[[ Provided entries, beginning ]]

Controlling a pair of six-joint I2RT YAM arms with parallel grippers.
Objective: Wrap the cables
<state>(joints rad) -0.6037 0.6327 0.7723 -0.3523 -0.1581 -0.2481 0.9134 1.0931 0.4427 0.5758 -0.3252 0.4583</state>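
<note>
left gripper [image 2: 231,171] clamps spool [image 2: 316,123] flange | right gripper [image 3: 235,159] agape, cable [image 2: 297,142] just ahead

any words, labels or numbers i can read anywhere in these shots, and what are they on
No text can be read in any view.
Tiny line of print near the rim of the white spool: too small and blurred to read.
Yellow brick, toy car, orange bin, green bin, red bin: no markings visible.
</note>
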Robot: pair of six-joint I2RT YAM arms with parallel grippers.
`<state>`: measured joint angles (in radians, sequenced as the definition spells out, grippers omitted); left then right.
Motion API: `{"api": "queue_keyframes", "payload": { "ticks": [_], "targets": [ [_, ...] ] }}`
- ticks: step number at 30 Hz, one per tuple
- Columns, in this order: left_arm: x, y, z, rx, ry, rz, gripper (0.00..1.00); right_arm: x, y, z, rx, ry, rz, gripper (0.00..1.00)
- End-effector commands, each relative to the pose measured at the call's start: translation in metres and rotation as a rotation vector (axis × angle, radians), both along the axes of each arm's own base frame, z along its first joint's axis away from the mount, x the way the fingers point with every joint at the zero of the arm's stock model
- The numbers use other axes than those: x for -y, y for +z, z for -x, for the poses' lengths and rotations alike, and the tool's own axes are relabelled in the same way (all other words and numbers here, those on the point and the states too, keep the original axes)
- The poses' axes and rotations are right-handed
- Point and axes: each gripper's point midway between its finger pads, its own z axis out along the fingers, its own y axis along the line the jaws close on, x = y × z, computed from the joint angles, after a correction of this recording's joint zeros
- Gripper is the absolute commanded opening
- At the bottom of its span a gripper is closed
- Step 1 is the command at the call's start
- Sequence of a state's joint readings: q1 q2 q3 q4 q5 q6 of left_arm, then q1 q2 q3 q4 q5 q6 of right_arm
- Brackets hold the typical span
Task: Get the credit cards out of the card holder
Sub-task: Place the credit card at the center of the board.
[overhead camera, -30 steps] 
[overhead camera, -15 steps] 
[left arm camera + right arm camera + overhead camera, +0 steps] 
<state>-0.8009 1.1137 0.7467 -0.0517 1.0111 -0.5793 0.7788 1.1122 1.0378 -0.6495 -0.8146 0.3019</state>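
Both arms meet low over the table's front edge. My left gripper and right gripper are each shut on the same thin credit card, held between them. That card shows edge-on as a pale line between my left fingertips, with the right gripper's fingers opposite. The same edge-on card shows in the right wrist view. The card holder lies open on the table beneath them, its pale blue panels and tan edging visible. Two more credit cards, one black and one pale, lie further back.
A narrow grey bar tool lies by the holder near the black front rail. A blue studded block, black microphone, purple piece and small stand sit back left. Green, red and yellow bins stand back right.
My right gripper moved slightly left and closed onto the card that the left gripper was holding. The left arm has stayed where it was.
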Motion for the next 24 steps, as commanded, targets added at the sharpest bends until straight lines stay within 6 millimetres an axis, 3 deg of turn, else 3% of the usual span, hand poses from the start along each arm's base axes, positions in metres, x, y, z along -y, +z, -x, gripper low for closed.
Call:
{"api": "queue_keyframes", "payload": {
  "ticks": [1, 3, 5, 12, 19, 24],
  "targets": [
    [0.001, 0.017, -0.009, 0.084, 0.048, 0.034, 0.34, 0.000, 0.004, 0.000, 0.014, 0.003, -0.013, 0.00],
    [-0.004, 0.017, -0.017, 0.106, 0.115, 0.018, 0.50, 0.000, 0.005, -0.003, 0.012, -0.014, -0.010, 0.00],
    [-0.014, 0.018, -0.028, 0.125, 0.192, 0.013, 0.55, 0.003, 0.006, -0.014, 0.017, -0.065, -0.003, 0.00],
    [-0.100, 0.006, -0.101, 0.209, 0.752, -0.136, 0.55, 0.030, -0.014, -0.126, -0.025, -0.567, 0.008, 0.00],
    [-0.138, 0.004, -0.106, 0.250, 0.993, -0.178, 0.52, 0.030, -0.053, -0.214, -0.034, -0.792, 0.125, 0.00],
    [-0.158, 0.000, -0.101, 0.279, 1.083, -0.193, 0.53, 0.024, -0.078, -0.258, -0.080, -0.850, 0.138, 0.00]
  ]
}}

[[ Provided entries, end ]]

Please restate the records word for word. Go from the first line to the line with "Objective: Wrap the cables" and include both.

• Exercise result:
Controlling a pair of six-joint I2RT YAM arms with parallel grippers.
Objective: Wrap the cables

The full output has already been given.